What this guide covers
European data protection regulators have published guidance for online publishers about obtaining consent before using cookies or other storage technologies to collect information about the people who visit their sites or use their apps. Outside of the EU, other laws and rules may require you to provide notice and obtain consent to collect and use data from your site or app.
The EU guidance outlines four main requirements for consent:
- Specific and based on appropriate information
- Given before using cookies or other storage technology to collect information
- Freely given
Examples of publishers who might need consent:
- A Facebook advertiser who installs the Facebook or Atlas pixel on its website in order to measure ad conversions or retarget advertisements on Facebook
Note: Some uses of cookies are exempt from consent requirements. Read European regulator’s guidance on exemptions here.
Asking for Consent
There are many different ways for publishers to obtain consent. Common approaches:
- Displaying a prominent message when a page loads for the first time (this is usually called a “cookie banner”) and informing users what action to take to consent
- Obtain consent from users during a registration flow (where users have to create an account and accept terms before using the website or app)
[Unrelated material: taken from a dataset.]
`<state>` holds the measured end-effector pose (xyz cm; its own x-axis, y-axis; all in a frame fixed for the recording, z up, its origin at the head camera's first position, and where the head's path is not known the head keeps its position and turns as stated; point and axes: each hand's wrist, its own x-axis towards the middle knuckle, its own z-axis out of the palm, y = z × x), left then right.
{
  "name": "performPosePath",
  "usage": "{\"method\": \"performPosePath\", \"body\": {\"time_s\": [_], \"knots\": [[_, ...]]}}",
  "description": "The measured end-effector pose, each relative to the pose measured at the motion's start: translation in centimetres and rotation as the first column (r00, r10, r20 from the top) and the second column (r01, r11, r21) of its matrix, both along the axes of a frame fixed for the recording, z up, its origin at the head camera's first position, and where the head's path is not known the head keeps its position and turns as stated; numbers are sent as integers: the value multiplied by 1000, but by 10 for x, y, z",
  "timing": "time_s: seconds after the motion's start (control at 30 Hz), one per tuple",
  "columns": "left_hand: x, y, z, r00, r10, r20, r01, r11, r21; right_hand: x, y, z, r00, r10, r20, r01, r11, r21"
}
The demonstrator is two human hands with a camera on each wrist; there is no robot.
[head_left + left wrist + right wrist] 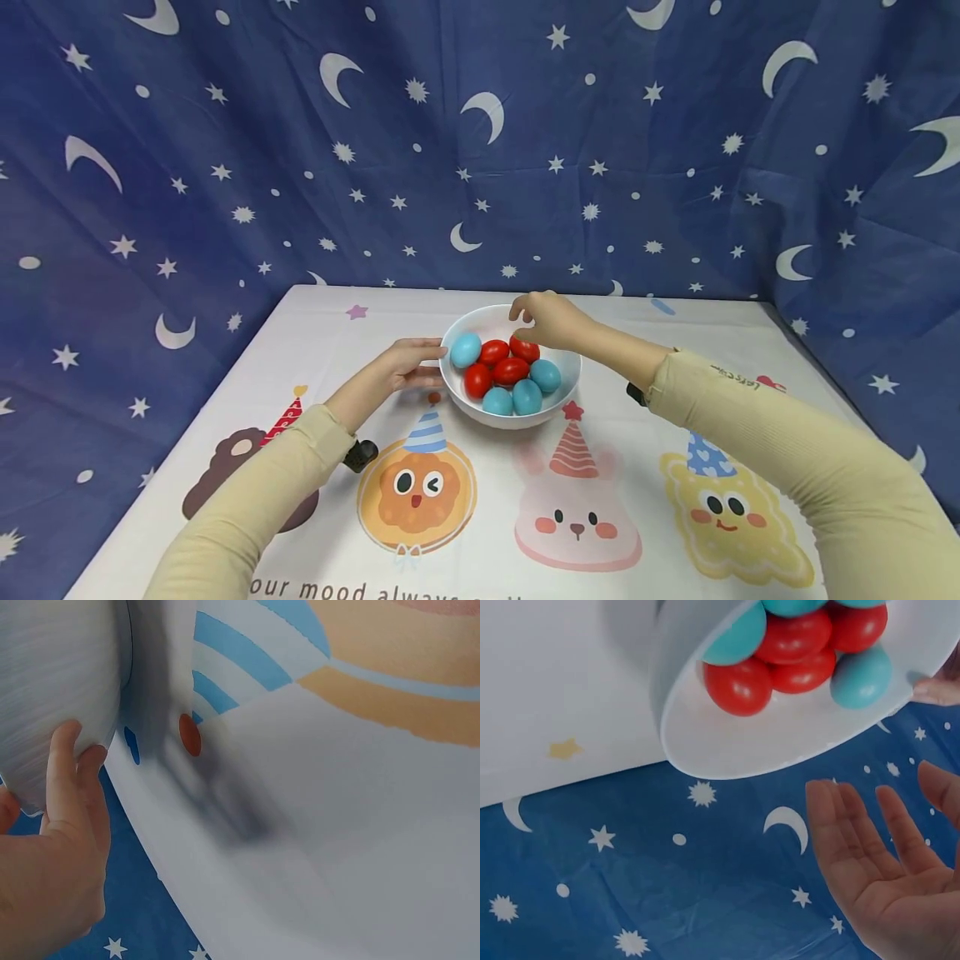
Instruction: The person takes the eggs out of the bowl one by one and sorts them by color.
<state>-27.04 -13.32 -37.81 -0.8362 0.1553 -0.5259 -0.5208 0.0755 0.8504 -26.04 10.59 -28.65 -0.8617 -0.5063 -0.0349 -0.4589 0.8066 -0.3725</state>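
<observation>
A white bowl (507, 419) stands toward the far side of the table, with several glossy red eggs (511, 371) and several light blue eggs (466, 350) lying together inside. My left hand (412, 363) grips the bowl's left side, its thumb at the rim and its fingers against the outer wall, as the left wrist view also shows. Over the bowl's far right part hovers my right hand (555, 322), fingers spread and loosely bent. Nothing is between those fingers in the right wrist view, where the palm of the right hand (900, 877) shows beside the rim.
The table's white cloth (322, 333) carries printed cartoon figures, such as a pink rabbit (577, 533) and an orange face (417, 496). Behind the table's far edge hangs a dark blue curtain (420, 217) with moons and stars. A black wrist device (361, 455) sits by the left sleeve.
</observation>
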Motion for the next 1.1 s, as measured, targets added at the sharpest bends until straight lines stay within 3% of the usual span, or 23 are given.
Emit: {"method": "performPosePath", "body": {"time_s": [0.37, 0.57, 0.9, 1.1], "knots": [[0, -2, -2, 1000, 14, -4, -14, 1000, -14, -23, -31, 1, 999, 12, 47, -12, 1000, 18], [0, -3, -2, 1000, 13, 0, -13, 1000, -9, -33, -50, -7, 993, -15, 121, 14, 1000, 12], [-1, -2, -2, 1000, 17, 21, -17, 1000, 13, -49, -68, -25, 942, -128, 311, 132, 991, 6], [-5, -1, -2, 1000, 14, 21, -14, 1000, -10, -58, -71, -34, 911, -175, 373, 194, 981, -13]]}}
There are many vendors and industry tools that can help you build cookie functionality. You can find some of these through an internet search for cookie consent tools (and similar topics). Also check out the European Commission’s Cookie Consent Kit.
These types of tools all work in different ways. The best choice for your website or app depends on many things, including the particulars of your offering, the reason you’re using cookies or similar storage technologies, and the laws that apply to you.
Once you select a solution that's right for you, we recommend seeking help from an experienced developer and legal counsel. It's important to make sure the controls you provide work correctly.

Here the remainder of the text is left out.